Every algorithm visualization tool I've used has the same problem — you have to rewrite your code to use their API. You're not learning the algorithm anymore, you're learning their framework.
I wanted something different. Write normal Java. See it visualized. No SDK, no tracing calls, nothing.
So I built AlgoFlow (the engine behind AlgoPad). It supports both Java and Python — this post focuses on the Java side.
// This is all you write. Seriously.
int[] arr = {5, 2, 8, 1};
arr[0] = 10; // ← automatically visualized
@Tree TreeNode root = new TreeNode(1);
root.left = new TreeNode(2); // ← tree updates in real time
No tracer.patch(0, 10). No visualize(arr). Just code.
Why bytecode?
The obvious approach for Java would be AST transformation — parse the source, inject tracing calls, compile the modified source. That's what most tools do, and it works fine for simple cases.

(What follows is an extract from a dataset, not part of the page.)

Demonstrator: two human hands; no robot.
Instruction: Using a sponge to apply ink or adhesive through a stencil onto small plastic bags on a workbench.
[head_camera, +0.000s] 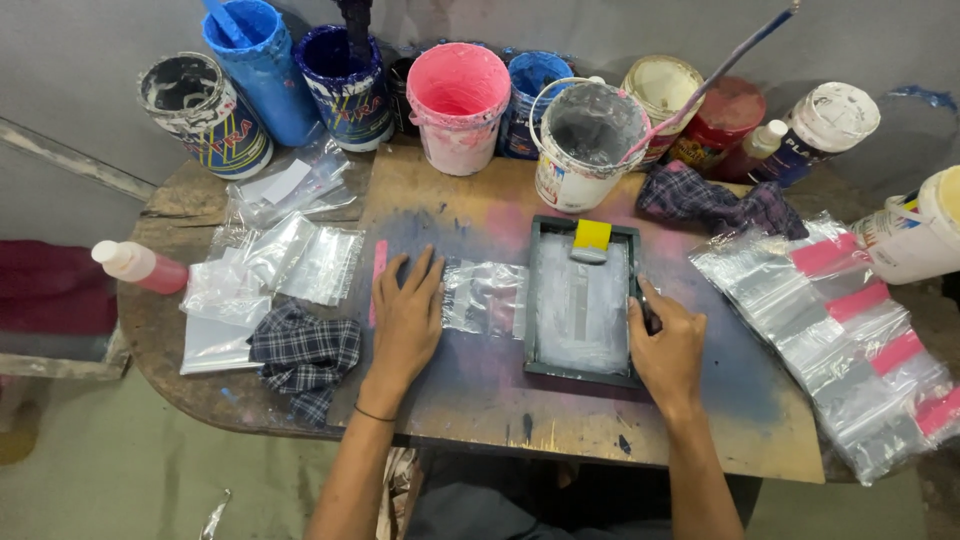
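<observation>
My left hand (405, 318) lies flat, fingers spread, pressing the clear plastic bag (483, 297), which stretches rightward under the small printing screen frame (583, 300). My right hand (668, 345) grips that frame's right edge (long axis running away from me). The yellow squeegee (591, 240) rests at its far end, nearer my right.

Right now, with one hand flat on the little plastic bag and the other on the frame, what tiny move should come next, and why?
Probably lift the frame off with the right hand. The yellow squeegee rests at the frame's far end, the clear bag lies partly under the frame's left edge, and the left hand presses flat beside the bag, apparently keeping it from shifting.
</observation>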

But I wanted to intercept everything. Every array read. Every array write. Every field mutation on a tree node. Every list.add(). Every map.put(). And I wanted it to work on code the user writes naturally, without them thinking about visualization at all.

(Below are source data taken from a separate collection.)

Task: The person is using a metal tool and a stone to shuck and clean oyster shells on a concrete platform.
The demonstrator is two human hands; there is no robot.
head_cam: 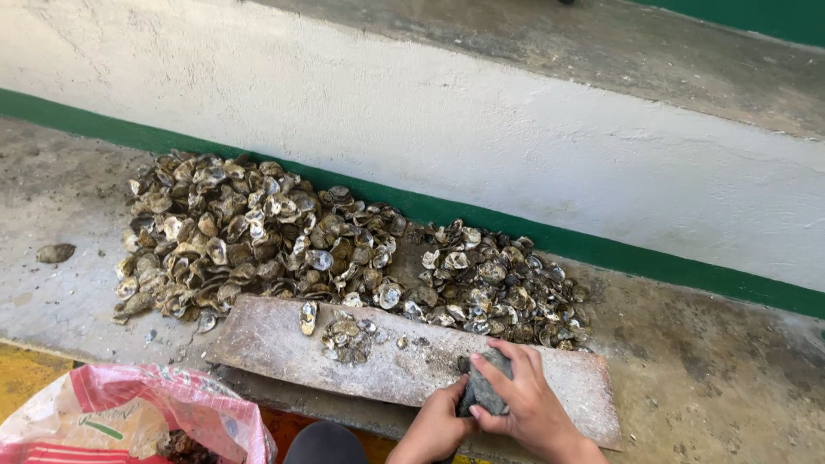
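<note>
The oyster [483,387] sits right at the near end of the plank [275,339], a dark grey, lumpy shell pinned between 2 hands. The right hand [528,404] wraps over its top and far side, fingers curled down around it in a closed grip; the left hand [434,425] presses in from the near left, its grip also closed against the shell's edge. That shell looks rough, hard and stiff, probably fairly heavy for its size, with ragged edges that could cut a palm. Its surface looks damp and gritty, so a slip seems possible; the safest hold, I judge, is across the thick humped middle, away from the thin lip.

Further along the plank lies a small cluster of shells [344,333], pale and open. Beyond it, a big heap of shells [249,232] spreads on the concrete floor [705,369] against the white wall [481,120] with its green stripe. At lower left, a pink and white sack [129,412] gapes open.
</note>
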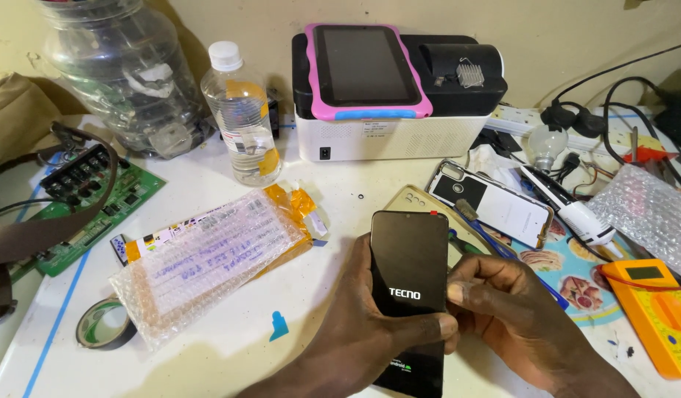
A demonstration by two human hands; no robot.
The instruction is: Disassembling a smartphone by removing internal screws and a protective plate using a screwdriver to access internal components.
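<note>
A black smartphone (409, 258) with a lit boot screen stands upright over the white table, low in the middle of the view. My left hand (355, 332) wraps its left edge, the thumb lying across the lower screen. My right hand (514, 313) grips the phone's right edge with curled fingers. Just behind the phone lies a gold phone back cover (414, 199), partly hidden.
A bubble-wrapped package (208, 258) lies left of the phone, with a tape roll (101, 324) and green circuit board (97, 203) further left. A clear bottle (241, 118), a pink-cased tablet (366, 70) on a white box, another phone back (495, 203), and a yellow multimeter (657, 309) surround it.
</note>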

Java bytecode gives you that. The JVM has specific opcodes for every operation I care about:
-
IASTORE/IALOAD— array element write / read -
PUTFIELD/GETFIELD— object field mutation / access -
PUTSTATIC— static field assignment -
INVOKEVIRTUAL— method calls on collections
When your Java code does arr[3] = 42, the compiler emits an IASTORE instruction. I intercept that instruction before the class even loads, inject my visualization callback around it, and the original code runs exactly as written. The user's code never knows it's being watched.

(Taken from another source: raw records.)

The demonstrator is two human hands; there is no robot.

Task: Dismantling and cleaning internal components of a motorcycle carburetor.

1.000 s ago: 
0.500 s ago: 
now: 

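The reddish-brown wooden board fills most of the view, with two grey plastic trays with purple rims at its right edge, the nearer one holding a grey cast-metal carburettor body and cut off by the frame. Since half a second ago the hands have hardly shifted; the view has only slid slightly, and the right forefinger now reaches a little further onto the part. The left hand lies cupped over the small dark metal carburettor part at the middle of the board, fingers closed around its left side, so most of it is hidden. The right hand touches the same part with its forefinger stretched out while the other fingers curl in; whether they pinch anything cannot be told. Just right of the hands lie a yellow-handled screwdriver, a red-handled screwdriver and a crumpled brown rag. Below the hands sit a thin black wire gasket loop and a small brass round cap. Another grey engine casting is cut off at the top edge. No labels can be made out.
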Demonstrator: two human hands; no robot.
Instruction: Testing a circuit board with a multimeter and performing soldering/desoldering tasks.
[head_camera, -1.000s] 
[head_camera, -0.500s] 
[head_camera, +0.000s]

AST transformation can't do this as cleanly. And the reason comes down to something fundamental: Java source semantics are huge, but bytecode semantics are tiny.
Think about all the ways you can write an array store in Java source:
arr[i] = 5;
arr[i + 1] = arr[j - 1] + arr[k] * 2;
arr[getIndex()] = computeValue();
arr[map.get(key)] = list.get(i) > list.get(j) ? x : y;
With AST transformation, every one of these is a different tree shape. You'd need to pattern-match all of them, handle nested expressions, ternaries, method calls as indices, method calls as values — the combinatorial space is massive. Miss a pattern and it silently doesn't visualize. Add a new Java language feature and you have new patterns to handle.
But at the bytecode level? They're all the same thing. No matter how complex the source expression is, the compiler reduces it to: push array ref, push index, push value, IASTORE. One opcode. One interception point. Done.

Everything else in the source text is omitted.